Frustrated, Beck, whose book will be a New York Times bestseller no matter what, wondered if Imus could retell the story about the washer and dryer at the Imus Ranch.
“You’re at the Larry King point of your career, aren’t you?” Beck asked. “Where you’ll just say anything. You’re like, ‘What’s your favorite ice cream?’”
Following a few moments of Beck doing Larry King, Imus wondered if his guest would do the impression of George Soros that Fred Imus had raved about. “What am I, your brother’s trained monkey?” Beck said.
Back to the book, Beck began writing The Overton Window, with help from some friends, two years ago. “I got to the point where if I heard people say, ‘We’re America, we’ll survive anything, we always have,’ I was going to blow my head off,” he explained.
The Overton Window features a man who doesn’t believe America is in any danger, and a woman who thinks America is in real trouble.
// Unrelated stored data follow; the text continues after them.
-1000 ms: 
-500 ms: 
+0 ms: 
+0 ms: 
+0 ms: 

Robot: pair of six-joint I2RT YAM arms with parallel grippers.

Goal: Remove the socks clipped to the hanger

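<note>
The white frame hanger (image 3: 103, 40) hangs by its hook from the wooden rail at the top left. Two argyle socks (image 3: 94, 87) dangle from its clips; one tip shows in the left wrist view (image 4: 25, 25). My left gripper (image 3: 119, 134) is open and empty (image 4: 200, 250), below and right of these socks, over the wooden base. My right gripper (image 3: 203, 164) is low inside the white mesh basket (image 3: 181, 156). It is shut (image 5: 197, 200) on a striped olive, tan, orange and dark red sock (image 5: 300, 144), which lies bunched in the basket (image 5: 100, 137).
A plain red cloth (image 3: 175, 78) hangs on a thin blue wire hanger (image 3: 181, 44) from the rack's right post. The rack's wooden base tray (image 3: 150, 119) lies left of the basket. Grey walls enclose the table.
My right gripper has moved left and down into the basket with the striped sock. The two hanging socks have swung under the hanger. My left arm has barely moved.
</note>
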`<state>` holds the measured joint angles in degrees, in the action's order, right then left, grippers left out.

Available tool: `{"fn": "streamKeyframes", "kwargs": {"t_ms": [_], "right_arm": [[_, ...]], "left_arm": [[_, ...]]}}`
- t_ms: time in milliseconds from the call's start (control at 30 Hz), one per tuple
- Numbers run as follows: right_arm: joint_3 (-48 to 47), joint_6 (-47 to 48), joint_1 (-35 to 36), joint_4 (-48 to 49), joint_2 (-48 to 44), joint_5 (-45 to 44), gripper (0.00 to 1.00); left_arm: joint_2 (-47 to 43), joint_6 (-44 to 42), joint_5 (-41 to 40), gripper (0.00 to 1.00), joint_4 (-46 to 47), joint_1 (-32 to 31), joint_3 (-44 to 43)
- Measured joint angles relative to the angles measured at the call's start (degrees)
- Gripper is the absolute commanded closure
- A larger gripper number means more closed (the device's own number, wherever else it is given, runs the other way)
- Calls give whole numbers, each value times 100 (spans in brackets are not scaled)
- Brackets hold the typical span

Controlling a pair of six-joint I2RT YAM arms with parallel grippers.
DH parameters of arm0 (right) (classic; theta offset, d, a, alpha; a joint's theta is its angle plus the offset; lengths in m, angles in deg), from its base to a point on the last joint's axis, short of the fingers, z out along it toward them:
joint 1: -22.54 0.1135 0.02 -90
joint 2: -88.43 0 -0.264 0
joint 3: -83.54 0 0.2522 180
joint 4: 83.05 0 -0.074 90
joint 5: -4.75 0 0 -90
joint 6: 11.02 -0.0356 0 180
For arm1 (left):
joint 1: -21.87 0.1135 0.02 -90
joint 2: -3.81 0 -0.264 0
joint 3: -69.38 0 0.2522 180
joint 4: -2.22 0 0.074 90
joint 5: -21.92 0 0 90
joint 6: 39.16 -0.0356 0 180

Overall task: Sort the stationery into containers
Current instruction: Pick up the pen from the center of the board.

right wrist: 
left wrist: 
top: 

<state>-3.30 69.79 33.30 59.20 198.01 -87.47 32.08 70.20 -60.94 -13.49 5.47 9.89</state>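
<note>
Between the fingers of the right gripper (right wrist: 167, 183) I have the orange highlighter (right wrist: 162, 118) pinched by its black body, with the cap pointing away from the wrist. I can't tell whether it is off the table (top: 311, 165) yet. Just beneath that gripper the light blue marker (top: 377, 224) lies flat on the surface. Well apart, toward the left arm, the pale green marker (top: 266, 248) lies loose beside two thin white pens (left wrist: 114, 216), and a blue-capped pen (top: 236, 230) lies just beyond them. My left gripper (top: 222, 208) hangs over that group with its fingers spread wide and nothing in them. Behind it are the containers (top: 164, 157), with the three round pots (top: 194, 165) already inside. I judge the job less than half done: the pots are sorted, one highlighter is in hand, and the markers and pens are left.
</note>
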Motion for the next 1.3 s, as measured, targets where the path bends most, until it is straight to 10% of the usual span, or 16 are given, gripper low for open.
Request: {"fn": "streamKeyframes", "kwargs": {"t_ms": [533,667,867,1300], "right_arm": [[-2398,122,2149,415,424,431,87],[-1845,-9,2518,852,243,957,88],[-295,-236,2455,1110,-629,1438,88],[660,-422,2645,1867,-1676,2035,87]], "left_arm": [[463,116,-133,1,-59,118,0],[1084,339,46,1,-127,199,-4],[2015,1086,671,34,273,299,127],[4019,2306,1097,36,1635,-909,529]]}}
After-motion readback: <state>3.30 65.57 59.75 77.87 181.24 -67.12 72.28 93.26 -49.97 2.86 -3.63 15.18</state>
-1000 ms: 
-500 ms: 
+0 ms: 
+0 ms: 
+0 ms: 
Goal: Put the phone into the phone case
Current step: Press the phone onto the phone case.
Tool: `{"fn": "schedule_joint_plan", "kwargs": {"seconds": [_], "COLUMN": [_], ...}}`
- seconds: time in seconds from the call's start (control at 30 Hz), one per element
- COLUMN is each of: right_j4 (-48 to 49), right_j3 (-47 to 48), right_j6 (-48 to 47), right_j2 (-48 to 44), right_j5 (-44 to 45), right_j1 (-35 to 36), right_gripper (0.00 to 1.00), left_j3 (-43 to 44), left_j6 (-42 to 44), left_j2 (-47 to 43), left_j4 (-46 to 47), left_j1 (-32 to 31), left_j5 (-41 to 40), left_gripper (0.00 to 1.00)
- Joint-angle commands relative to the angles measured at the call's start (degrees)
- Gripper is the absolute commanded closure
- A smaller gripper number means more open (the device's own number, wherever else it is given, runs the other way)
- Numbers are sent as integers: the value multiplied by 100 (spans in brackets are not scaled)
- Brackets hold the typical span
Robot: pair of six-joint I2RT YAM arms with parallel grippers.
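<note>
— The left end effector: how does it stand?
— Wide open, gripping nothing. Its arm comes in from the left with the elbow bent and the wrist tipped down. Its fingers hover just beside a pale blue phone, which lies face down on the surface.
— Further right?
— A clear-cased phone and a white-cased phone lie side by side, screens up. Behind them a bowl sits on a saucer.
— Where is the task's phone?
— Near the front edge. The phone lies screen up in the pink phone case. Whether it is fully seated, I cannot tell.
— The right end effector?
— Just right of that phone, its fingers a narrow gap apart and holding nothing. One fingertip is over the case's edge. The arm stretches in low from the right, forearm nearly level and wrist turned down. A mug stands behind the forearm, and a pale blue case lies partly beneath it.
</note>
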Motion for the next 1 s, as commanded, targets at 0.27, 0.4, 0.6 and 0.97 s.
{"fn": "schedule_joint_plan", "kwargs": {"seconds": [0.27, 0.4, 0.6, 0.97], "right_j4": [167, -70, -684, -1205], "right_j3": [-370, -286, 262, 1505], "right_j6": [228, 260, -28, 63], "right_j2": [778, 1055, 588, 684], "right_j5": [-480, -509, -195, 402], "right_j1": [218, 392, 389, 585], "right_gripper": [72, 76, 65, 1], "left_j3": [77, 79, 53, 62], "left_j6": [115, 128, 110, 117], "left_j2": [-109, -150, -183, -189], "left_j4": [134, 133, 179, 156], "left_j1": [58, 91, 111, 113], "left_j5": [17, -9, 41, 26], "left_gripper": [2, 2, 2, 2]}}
But all Imus could focus on was whether Beck pays the people who actually wrote the book for him.
“They pay me in boots, I get big, rubber rain boots the third week of every month,” he joked, and then had Imus in such stitches that he began to fear the worst: a heart attack.
“It’d be really bad if I killed Don Imus,” Beck speculated. “Although, I would get your studio, which is really quite nice.”
Once he pulled himself together, Imus told Beck he would not read The Overton Window.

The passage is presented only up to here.